*Directions*
Going line by line through the listing below, count those with the string "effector" and answer with the number alone.

Dataset section Start Marker

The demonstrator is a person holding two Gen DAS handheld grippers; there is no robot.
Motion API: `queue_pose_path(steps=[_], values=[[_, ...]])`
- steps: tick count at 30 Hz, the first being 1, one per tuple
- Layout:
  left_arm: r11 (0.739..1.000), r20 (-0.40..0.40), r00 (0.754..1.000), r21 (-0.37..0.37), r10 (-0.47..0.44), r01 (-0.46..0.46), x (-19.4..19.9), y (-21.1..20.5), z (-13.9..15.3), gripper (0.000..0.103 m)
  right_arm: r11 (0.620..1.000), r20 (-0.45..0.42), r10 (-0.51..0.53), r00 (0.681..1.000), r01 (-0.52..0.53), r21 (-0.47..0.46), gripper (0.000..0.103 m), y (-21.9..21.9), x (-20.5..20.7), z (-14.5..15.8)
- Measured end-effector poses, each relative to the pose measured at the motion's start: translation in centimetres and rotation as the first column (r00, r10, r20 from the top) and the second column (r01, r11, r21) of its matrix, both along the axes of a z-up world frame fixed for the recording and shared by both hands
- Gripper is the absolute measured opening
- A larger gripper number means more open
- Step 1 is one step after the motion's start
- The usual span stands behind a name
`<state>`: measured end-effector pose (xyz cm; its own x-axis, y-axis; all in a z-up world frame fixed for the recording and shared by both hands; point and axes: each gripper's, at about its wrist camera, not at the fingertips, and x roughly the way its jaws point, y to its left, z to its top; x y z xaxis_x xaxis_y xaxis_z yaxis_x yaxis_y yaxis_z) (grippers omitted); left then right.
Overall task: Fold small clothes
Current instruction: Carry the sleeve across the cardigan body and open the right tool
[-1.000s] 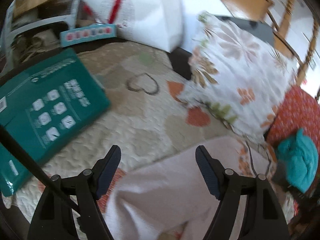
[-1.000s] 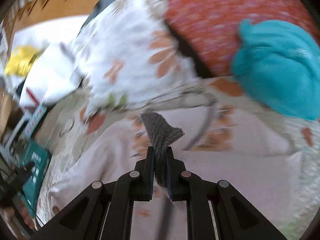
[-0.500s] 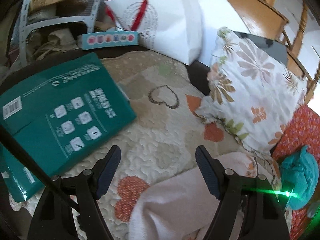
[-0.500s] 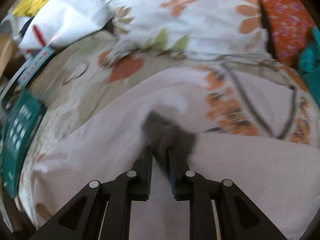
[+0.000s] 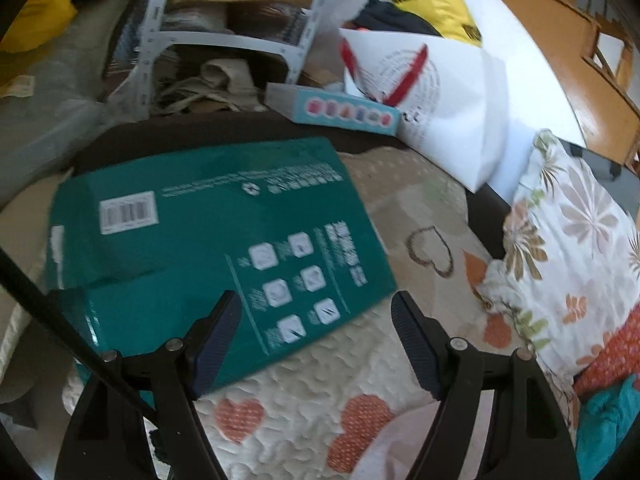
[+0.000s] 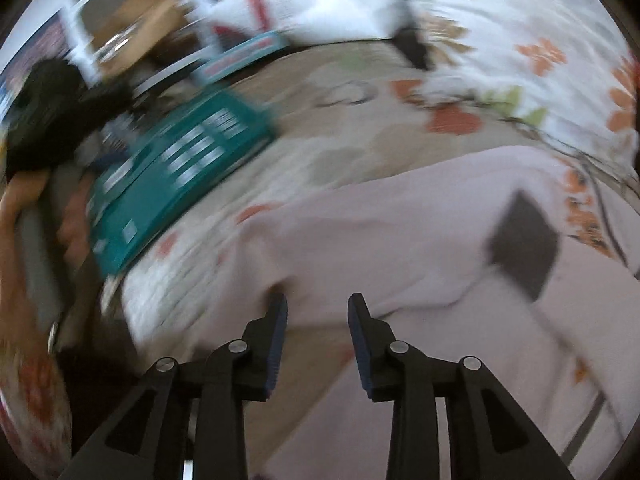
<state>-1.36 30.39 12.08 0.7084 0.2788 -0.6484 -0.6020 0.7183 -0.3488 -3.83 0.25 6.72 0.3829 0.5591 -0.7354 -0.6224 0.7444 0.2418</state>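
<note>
A small dark grey sock [image 6: 522, 246] lies folded on a pale pink cloth [image 6: 380, 232] spread over the quilted bed cover. My right gripper [image 6: 317, 304] is open and empty above the pink cloth, to the left of the sock. My left gripper [image 5: 316, 304] is open and empty, over the edge of a green cardboard box [image 5: 208, 248]. A corner of the pink cloth [image 5: 404, 448] shows at the bottom of the left wrist view.
The green box [image 6: 176, 164] lies at the left of the bed. A floral pillow [image 5: 576, 252], a white bag [image 5: 436, 100], a teal garment [image 5: 608, 428] and a metal shelf [image 5: 160, 32] with clutter stand around the quilt [image 5: 304, 392].
My right gripper let go of the grey sock, opened and swung left; the sock now lies on the pink cloth. My left gripper moved back and left, toward the green box.
</note>
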Motion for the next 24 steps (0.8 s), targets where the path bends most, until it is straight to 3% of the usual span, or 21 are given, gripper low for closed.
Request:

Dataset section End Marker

*Answer*
2